Friday 28 September 2007

Night Road to Death

Only once have I ever felt in fear of my life. And no, it wasn’t the time when I was held hostage in the Middle East, nor even the time when I was chased through the streets of Kensington by a man wielding a bag of beef mince. It was the time when I took a midnight taxi ride from the airport in Lagos, Nigeria.

Lagos airport is situated about fifteen miles from the city centre and as we sped along the potholed concrete highway, I felt at first fairly relaxed. All the windows in the car were wound down so that the warm night air (tainted with the smell of raw sewage) could fan through the vehicle to cool us. After a few miles, the driver suddenly turned the car off the main highway without warning or explanation, and we started to head down a dirt track enclosed by high walls of dusty foliage. I asked the driver (who was no more than a boy) where we were going. He didn’t reply.


I felt a chill of tension start to stir in my stomach as the noise and lights of the highway disappeared into the muffled blackness behind us. The car slowed to a walking pace; the mud track became violently uneven and I hit my head on the non-upholstered roof of the car. The foliage brushed the sides of the vehicle; some of the huge leaves flicked in through the windows, almost slapping me in the face. There could be venemous mambas curled around those leaves, I thought.


We came to a small clearing in the jungle and the boy brought the car to a halt alongside a brazier burning by the trackside. Next to the brazier, half in shadow, a fat Nigerian woman sat silently on an upturned tea chest, her skirt around her knees; the sweat on her face glistening in the menacing light of the fire. She stared impassively at me. The boy got out. 'Where are you going?' I asked, trying hard to disguise the terror in my voice.


A stone whistled through the open window past my face and hit the opposite door panel with a sharp crack against the metal. Who had thrown it? I peered into the hot dense night but could see nothing. I could hear the boy talking in a low voice to the woman and saw her glance down at a dirty machete that leaned casually against the side of the crate. I thought of leaping from the other side of the car and making a run for it, but where would I run to in this impenetrable darkness? The noises of the jungle reminded me of Conrad. I felt so alone and I was convinced that this boy had delivered me here - fresh off the plane from Europe - to be killed and robbed to order. I reasoned that it would be easy to hide my body in the dense undergrowth where it would eventually be eaten by dogs, or pythons, or some such other wild animal.

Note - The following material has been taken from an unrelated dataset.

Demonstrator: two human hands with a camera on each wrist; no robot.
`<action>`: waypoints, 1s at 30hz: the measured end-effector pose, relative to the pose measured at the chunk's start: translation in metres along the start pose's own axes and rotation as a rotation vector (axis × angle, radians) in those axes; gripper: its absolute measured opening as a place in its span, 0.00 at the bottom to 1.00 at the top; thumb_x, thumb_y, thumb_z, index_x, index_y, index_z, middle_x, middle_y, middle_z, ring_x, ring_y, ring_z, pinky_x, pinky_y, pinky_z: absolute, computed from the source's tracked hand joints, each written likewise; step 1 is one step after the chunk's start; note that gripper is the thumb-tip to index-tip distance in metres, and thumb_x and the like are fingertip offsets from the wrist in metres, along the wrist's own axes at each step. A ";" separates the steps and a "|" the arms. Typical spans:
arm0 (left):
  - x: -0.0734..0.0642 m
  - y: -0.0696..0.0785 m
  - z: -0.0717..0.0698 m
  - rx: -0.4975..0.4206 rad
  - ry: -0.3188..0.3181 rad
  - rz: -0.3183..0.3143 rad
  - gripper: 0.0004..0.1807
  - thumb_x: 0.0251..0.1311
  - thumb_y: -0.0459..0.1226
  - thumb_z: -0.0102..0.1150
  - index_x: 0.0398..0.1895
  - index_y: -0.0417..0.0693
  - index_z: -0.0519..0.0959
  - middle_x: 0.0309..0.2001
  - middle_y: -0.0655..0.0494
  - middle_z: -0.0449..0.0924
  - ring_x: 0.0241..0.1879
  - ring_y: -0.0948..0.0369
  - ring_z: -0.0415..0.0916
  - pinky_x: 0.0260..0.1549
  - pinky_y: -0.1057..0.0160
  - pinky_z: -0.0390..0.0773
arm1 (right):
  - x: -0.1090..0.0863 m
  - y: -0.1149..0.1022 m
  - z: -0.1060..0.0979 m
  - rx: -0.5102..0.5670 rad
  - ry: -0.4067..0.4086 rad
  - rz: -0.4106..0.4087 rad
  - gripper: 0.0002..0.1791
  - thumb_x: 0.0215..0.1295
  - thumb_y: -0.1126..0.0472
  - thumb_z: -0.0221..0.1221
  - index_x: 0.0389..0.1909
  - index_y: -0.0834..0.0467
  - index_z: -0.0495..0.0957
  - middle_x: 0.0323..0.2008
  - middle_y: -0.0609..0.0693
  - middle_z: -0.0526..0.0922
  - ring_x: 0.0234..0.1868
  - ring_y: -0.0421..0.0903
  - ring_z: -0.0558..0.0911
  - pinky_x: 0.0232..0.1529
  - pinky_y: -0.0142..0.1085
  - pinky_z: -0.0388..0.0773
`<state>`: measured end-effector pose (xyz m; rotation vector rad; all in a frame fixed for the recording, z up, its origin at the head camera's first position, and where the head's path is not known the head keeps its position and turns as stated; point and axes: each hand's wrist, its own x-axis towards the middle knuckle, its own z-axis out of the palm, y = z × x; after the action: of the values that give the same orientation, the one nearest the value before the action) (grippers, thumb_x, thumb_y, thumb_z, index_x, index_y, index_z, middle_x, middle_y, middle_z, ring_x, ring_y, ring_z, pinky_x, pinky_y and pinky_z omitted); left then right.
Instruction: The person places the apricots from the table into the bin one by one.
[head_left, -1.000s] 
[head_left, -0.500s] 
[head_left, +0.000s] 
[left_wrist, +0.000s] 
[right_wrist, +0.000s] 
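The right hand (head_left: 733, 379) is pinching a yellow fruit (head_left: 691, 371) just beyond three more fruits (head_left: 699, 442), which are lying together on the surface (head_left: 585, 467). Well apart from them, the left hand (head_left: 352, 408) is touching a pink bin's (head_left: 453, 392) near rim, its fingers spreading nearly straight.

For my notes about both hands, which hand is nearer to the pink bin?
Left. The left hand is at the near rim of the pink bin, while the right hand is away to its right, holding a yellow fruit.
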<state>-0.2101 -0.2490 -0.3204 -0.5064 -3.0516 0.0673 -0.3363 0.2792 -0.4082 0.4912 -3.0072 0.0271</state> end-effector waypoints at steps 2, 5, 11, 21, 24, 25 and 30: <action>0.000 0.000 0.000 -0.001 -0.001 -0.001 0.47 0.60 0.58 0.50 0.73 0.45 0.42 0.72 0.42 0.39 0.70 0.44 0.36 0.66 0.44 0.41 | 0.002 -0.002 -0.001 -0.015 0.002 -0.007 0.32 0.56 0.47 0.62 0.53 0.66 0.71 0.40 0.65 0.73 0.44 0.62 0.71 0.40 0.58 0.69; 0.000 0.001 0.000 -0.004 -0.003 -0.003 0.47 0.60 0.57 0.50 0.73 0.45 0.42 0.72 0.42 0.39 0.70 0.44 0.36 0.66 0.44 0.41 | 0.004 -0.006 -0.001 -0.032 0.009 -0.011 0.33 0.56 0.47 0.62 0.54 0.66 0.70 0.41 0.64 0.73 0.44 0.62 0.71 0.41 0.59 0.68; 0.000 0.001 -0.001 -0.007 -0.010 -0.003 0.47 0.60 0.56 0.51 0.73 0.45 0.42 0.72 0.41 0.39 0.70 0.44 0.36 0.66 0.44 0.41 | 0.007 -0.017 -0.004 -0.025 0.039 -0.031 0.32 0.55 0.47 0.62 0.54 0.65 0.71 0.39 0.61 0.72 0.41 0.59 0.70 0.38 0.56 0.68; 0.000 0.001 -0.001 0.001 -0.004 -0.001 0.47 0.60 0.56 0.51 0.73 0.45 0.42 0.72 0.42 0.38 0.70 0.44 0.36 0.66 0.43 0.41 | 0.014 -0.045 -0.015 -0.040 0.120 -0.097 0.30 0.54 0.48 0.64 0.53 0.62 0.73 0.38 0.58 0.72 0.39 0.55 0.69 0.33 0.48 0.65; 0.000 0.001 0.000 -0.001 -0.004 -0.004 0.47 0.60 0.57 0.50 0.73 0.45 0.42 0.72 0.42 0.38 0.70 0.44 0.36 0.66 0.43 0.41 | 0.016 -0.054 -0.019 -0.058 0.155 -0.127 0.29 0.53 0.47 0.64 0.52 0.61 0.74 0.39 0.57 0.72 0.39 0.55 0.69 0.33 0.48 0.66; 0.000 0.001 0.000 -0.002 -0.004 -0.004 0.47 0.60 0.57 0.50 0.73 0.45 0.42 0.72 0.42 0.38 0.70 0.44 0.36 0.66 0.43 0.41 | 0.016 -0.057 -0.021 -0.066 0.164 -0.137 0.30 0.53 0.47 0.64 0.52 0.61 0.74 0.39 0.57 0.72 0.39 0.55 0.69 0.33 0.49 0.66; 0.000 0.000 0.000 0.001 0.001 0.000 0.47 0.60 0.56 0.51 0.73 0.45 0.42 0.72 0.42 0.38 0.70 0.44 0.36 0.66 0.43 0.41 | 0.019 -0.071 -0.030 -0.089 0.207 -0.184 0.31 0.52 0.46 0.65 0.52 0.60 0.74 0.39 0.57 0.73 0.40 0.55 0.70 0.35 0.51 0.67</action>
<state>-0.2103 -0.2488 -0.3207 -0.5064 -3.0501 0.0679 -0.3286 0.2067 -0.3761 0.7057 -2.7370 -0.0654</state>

My watch, which I now twisted nervously around my damp wrist, would be sold to a local chief.


After a few moments the boy got back into the car and sat there in silence. 'Why have we stopped?' I said, again trying to sound self-controlled but failing. Then he turned to me with a broad smile. 'Sorry sir,' he said, 'I just stopped to buy some cigarettes. You want one?' He waved a packet at me across the seat, hopefully. I declined his offer and dissolved into a liquid mass of sweat amidst my immense relief. Oh, the joys of smoking!